*Requirement*
Restate the listing below word for word, omitting any images.

*Dataset content*
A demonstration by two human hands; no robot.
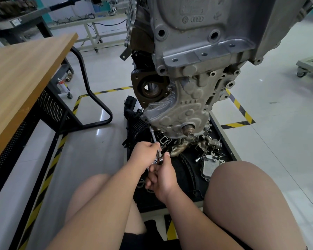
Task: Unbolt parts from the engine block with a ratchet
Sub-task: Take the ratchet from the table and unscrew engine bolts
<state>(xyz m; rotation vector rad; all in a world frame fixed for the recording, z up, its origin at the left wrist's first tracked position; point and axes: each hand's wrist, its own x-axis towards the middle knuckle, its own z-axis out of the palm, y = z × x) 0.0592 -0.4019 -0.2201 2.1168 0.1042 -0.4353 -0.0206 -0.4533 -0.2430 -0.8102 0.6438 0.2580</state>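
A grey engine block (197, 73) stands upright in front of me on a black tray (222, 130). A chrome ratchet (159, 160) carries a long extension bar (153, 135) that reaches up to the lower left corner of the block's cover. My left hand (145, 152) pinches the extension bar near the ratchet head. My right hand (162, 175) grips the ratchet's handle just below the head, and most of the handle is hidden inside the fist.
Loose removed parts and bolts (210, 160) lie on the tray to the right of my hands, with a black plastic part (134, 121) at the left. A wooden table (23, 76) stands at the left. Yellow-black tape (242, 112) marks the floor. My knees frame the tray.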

*Answer to this problem*
A demonstration by two human hands; no robot.
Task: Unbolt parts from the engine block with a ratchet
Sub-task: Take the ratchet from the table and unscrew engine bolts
<state>(xyz m; rotation vector rad; all in a world frame fixed for the recording, z up, its origin at the left wrist's first tracked position; point and axes: each hand's wrist, its own x-axis towards the middle knuckle, its own z-axis out of the palm, y = z × x) 0.0592 -0.4019 -0.2201 2.1168 0.1042 -0.4353 -0.0206 -0.4533 -0.2430 -0.8102 0.6438 0.2580</state>
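A grey engine block (197, 73) stands upright in front of me on a black tray (222, 130). A chrome ratchet (159, 160) carries a long extension bar (153, 135) that reaches up to the lower left corner of the block's cover. My left hand (145, 152) pinches the extension bar near the ratchet head. My right hand (162, 175) grips the ratchet's handle just below the head, and most of the handle is hidden inside the fist.
Loose removed parts and bolts (210, 160) lie on the tray to the right of my hands, with a black plastic part (134, 121) at the left. A wooden table (23, 76) stands at the left. Yellow-black tape (242, 112) marks the floor. My knees frame the tray.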

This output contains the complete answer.